Contribution of CENP-F to FOXM1-mediated discordant centromere and kinetochore transcriptional regulation [ATAC-seq]

Proper chromosome segregation is required to ensure genomic and chromosomal stability. The centromere is a unique chromatin domain present throughout the cell cycle on each chromosome defined by the CENP-A nucleosome. Centromeres (CEN) are responsible for recruiting the kinetochore (KT) during mitosis, ultimately regulating spindle attachment and mitotic checkpoint function. Upregulation of many genes that encode CEN/KT proteins is commonly observed in cancer. Here, we show although FOXM1 occupies the promoters of many CEN/KT genes with MYBL2, occupancy is insufficient alone to drive the FOXM1 correlated transcriptional program. We show that CENP-F, a component of the outer kinetochore, functions with FOXM1 to coregulate G2/M transcription and proper chromosome segregation. Loss of CENP-F results in alteration of chromatin accessibility at G2/M genes, including CENP-A, and leads to reduced FOXM1-MBB complex formation. The FOXM1-CENP-F transcriptional coordination is a cancer-specific function. We observed that a few CEN/KT genes escape FOXM1 regulation such as CENP-C which when upregulated with CENP-A, leads to increased chromosome misegregation and cell death. Together, we show that the FOXM1 and CENP-F coordinately regulate G2/M gene expression, and this coordination is specific to a subset of genes to allow for proliferation and maintenance of chromosome stability for cancer cell survival. To evaluate the accessibility changes in normal cells, in reponse to loss of CENP-F and FOXM1, we conducted ATAC-seq in 48 hour siRNA treated hTERT-RPE1.

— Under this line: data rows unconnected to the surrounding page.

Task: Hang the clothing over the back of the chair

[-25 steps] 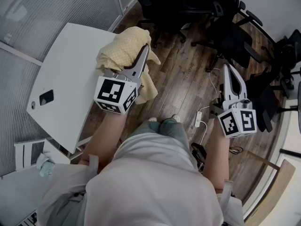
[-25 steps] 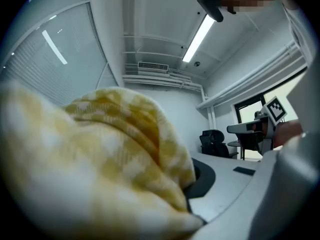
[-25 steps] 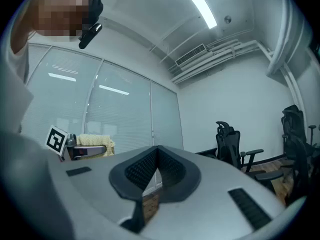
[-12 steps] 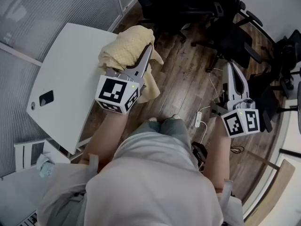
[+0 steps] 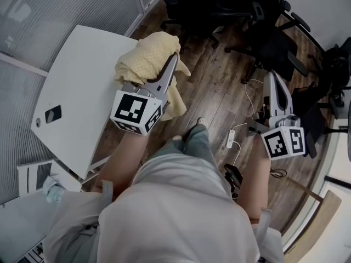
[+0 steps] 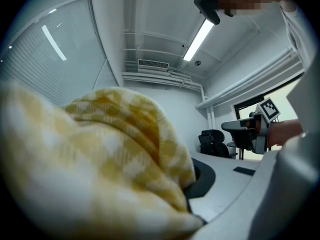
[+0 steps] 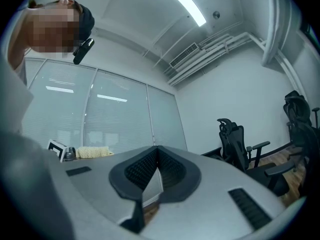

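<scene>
The yellow checked cloth (image 5: 147,56) is bunched in the upper centre of the head view, at the edge of the white table (image 5: 77,75), and the left gripper (image 5: 173,59) is clamped on it. It looks soft, light and floppy, so it will likely sag. A hold near one edge should let it drape. The right gripper (image 5: 272,76), at the frame's right, is clenched on nothing. Black chairs (image 5: 192,7) crowd the top of the frame. A power strip (image 5: 231,138) and its cable lie on the floor underfoot.
</scene>
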Motion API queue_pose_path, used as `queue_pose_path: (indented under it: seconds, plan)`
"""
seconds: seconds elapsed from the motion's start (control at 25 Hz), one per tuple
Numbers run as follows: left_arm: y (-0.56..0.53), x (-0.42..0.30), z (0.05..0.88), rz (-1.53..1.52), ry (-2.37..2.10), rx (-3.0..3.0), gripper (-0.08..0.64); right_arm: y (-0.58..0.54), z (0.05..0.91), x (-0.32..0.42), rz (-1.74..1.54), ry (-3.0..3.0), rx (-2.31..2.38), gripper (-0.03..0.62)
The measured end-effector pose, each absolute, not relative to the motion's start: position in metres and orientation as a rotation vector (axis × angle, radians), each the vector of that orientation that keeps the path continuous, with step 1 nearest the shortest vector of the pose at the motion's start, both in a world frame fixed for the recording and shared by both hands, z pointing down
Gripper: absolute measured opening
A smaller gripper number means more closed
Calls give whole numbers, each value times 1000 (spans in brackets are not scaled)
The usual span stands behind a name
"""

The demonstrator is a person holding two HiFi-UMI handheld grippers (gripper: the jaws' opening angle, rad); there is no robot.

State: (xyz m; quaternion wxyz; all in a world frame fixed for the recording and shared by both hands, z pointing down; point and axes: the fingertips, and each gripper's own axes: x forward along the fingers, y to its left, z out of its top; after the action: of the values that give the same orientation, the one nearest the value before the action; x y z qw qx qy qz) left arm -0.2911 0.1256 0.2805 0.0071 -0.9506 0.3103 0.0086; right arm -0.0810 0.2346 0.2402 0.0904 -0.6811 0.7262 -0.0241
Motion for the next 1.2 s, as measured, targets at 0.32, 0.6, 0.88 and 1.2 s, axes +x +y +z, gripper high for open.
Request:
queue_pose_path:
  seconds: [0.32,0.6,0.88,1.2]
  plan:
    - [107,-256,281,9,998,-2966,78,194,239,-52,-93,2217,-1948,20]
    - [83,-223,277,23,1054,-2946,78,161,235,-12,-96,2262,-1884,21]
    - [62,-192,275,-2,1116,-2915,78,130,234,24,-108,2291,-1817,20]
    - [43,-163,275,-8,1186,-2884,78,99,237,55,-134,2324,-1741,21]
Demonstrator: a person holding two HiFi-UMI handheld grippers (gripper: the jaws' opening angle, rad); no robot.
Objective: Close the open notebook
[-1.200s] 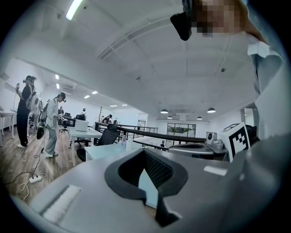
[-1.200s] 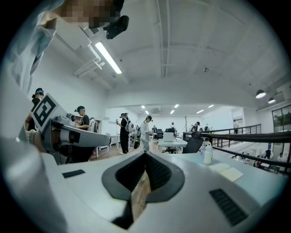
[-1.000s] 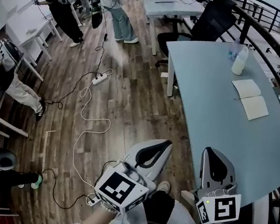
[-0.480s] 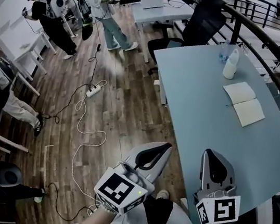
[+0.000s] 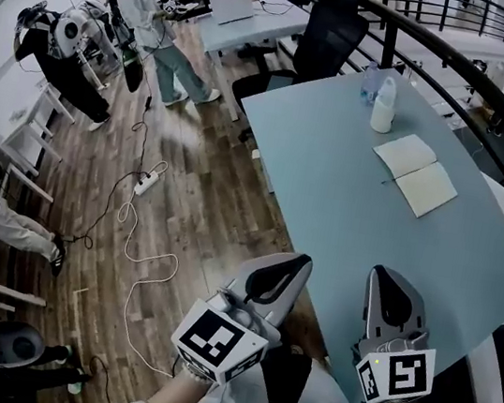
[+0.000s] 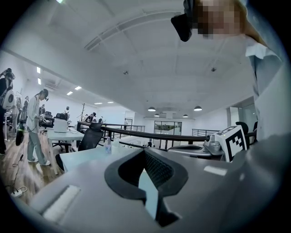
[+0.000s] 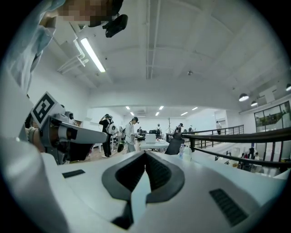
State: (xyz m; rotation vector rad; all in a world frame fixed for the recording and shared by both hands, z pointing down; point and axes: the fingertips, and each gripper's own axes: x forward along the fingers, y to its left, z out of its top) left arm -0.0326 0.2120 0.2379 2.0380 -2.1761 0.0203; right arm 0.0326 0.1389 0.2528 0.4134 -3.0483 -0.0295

精准的染色体分离（chromosome segregation）是保障基因组与染色体稳定性的必要前提。着丝粒（centromere）是一类独特的染色质结构域，在整个细胞周期中存在于每条染色体上，由CENP-A核小体定义其特征。着丝粒（CEN）负责在有丝分裂过程中招募动粒（kinetochore, KT），最终调控纺锤体附着与有丝分裂检验点功能。在癌症中，众多编码CEN/KT蛋白的基因常出现表达上调现象。本研究发现，尽管FOXM1与MYBL2可共同结合于众多CEN/KT基因的启动子区域，但仅靠这种结合并不足以激活与FOXM1相关的转录程序。我们证实，外动粒组分CENP-F可与FOXM1协同调控G2/M期转录以及精准的染色体分离过程。敲低CENP-F会改变包括CENP-A在内的G2/M期基因的染色质开放状态，并减少FOXM1-MBB复合物的形成。FOXM1与CENP-F的转录协同调控是癌症特异性的功能。我们观察到少数CEN/KT基因可逃脱FOXM1的调控，例如CENP-C；当CENP-C与CENP-A同时上调时，会加剧染色体分离错误与细胞死亡。综上，本研究证实FOXM1与CENP-F可协同调控G2/M期基因的表达，且这种协同调控仅作用于特定基因子集，以保障癌细胞的增殖与染色体稳定性维持，从而促进癌细胞存活。为探究正常细胞中CENP-F与FOXM1缺失后染色质开放状态的变化，我们对经siRNA处理48小时的hTERT-RPE1细胞开展了ATAC-seq实验。